Sunflower’s scientific name, Helianthus annuus, is a flora of Asteraceae, which originated in Mexico in 2100 BCE, and it has many economic and ornamental usages [1]. Many countries cultivate sunflowers to meet consumer demand. However, countries such as Ukraine and Russia are the top growers. Sunflower is invaluable from both an economic and ornamental perspective. The seeds possess oil and are also utilized as food. Moreover, we obtain hay from the leaves and a yellow dye from the flowers. However, diseases such as downy mildew, Phom blight, Verticillium wilt, leaf scars, leaf rust, and Septoria leaf spot can negatively affect sunflower production [1,2]. Moreover, most of our farmers, especially in developing countries, are illiterate and technologically unsound, which leads to more damage from such diseases. Primarily, the farmers classify or detect diseases manually through visual observation, which mainly depends on the experience of the farmers and is probably highly error-prone. Again, farmers cannot notice the signs of diseases periodically with only visual observation, which leads to substantial financial losses [1]. Moreover, spectrometers can classify plant leaves as healthy or infected, better than traditional techniques [3]. Moreover, molecular methods can also be used to identify plant diseases, namely, the chain reaction of polymerase [4] and the chain reaction of real-time polymerase [5]. Such approaches are time-consuming, expensive, and challenging and require skilled professionals to operate. Hence, an image-based self-regulating internet of things (IoT) framework will be relatively more convenient than any conventional system.

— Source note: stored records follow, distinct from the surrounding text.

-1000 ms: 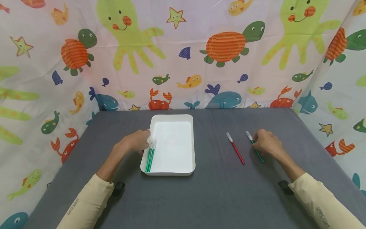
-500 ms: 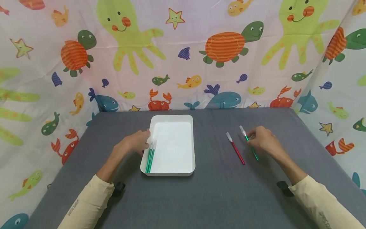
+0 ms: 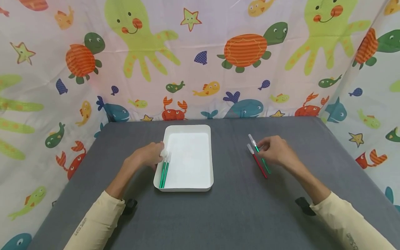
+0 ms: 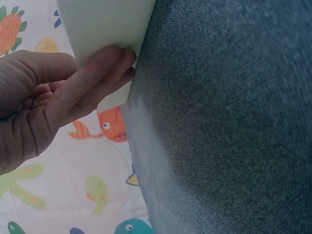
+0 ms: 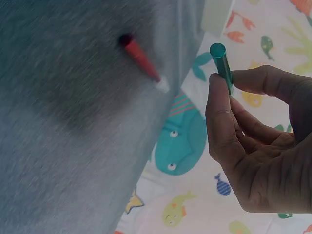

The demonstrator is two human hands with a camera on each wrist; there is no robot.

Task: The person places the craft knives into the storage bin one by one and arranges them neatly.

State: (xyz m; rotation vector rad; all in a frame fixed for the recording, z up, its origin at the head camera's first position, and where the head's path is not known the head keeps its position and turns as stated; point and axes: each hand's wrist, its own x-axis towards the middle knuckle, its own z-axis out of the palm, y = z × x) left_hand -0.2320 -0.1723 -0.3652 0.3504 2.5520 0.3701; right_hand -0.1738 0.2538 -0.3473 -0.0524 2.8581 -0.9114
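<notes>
R hand (image 3: 276, 150) pinching green pen (image 3: 265, 165), long axis 11-to-5 o'clock, w/ white tray (image 3: 190, 156) at its 9 o'clock; L hand (image 3: 151, 154) nearer, gripping tray edge

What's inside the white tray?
Two green pens lie side by side along the left side of the white tray. The left grip covers part of that rim; the tray bottom under them is hidden.

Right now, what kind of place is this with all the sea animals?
Probably a tabletop activity spot indoors, though I can't tell which room. There's a grey-covered table, a sea-animal-patterned cloth hung behind it, and a white tray holding green pen-like sticks.
</notes>
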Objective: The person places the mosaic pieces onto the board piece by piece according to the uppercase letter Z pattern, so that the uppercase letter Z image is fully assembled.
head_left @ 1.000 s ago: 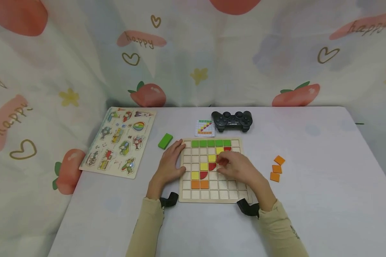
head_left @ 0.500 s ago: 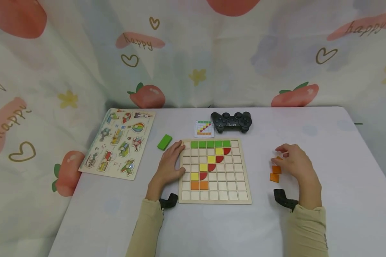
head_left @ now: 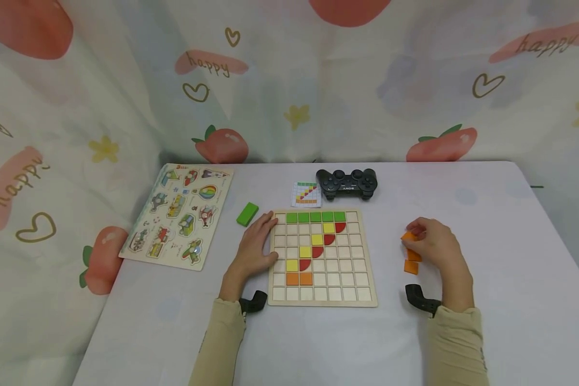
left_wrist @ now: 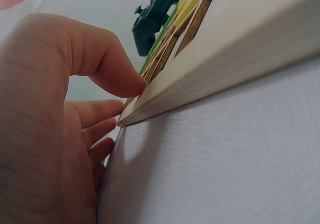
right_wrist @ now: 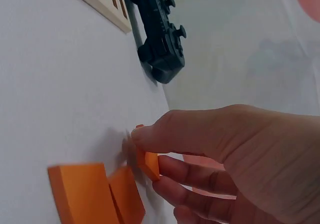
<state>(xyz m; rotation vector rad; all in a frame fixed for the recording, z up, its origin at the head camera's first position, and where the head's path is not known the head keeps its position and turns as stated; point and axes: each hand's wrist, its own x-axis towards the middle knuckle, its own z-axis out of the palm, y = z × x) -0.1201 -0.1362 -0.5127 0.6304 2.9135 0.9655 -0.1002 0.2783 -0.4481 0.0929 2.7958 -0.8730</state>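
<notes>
A wooden grid board (head_left: pixel 347 294) lies flat on the table, bearing a green row, yellow squares, red quarter-round pieces and two orange squares (head_left: pixel 299 279). My left hand (head_left: pixel 252 251) rests along its left edge; in the left wrist view the thumb (left_wrist: pixel 127 81) touches the rim, with the fingers stretched beyond. Right of the board, my right hand (head_left: pixel 436 244) pinches an orange square tile (right_wrist: pixel 149 164) between thumb and fingers, tilted up. Two more orange tiles lie beside it, the nearer one (head_left: pixel 411 267) plainly visible, the other (right_wrist: pixel 126 196) partly covered in the head view.
A small pattern card (head_left: pixel 306 194) and a black game controller (head_left: pixel 347 184) lie behind the board. Left of it are a green block (head_left: pixel 247 214) and a picture puzzle board (head_left: pixel 178 214). A printed curtain (head_left: pixel 357 96) hangs behind the table.
My right hand has moved from the board rightward to the orange tiles and now pinches one. It has uncovered the red pieces. My left hand has stayed at the board's edge.
</notes>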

With the expansion of computer vision (CV) and machine learning (ML), it is now within our hands to create computerized models that enable the accurate and convenient detection of plant diseases [6]. Various ML techniques [7] are utilized for the automated detection of plant diseases. ML significantly improves the speed and accuracy of plant disease detection, which can potentially enhance global food security [8]. Feature extraction is a method that is used in ML. However, most of the imperative features need to be specified by domain specialists to lower the complexity of the data and create patterns more perceptible to the algorithms in traditional ML techniques.

Recently, deep learning (DL) approaches have enhanced MLs dramatically in terms of learning and extracting crucial features from the data that are required for more accurate pattern detection [9]. The aspiration of DL algorithms comes from the operational structure of the human brain [10] and is capable of processing high dimensional data such as images, video, etc. It reduces our burden for performing complex tasks such as pattern recognition, classification, disease detection, and language analysis [6,7,11,12]. Recently, it has also been rigorously used in the Agri-domain, especially for the detection of plant disease; crop prediction; plant categorization; pest range; and pesticide impact assessment [1,6,13,14].

Within DL, the convolutional neural network [10], defined as ConvNet or CNN, is a category of DL algorithm that utilizes data with a matrix, such as an image by extracting different features. Feature extraction transforms plain data into numeric values that can be processed for further analysis [2,15]. Moreover, the CNN model is widely used for plant disease detection with reasonable accuracy [12]. However, DL models need a large dataset to learn and decide. In this scenario, transfer learning (TL) plays an important role via the transfer of proficiency from a related concept to a new problem [1]. It raises fast progress or boosted execution when modeling the next task. In TL, we reuse a pre-trained method as the beginning point for a model on a new assignment. In this research, we introduce a hybrid model of TL and CNN. A hybrid algorithm is a technique that converges two or more other techniques together that solve the exact issues [2]. Here, we want to use the TL model to extract features and then apply CNN techniques for classification from sunflower disease on a small dataset [16].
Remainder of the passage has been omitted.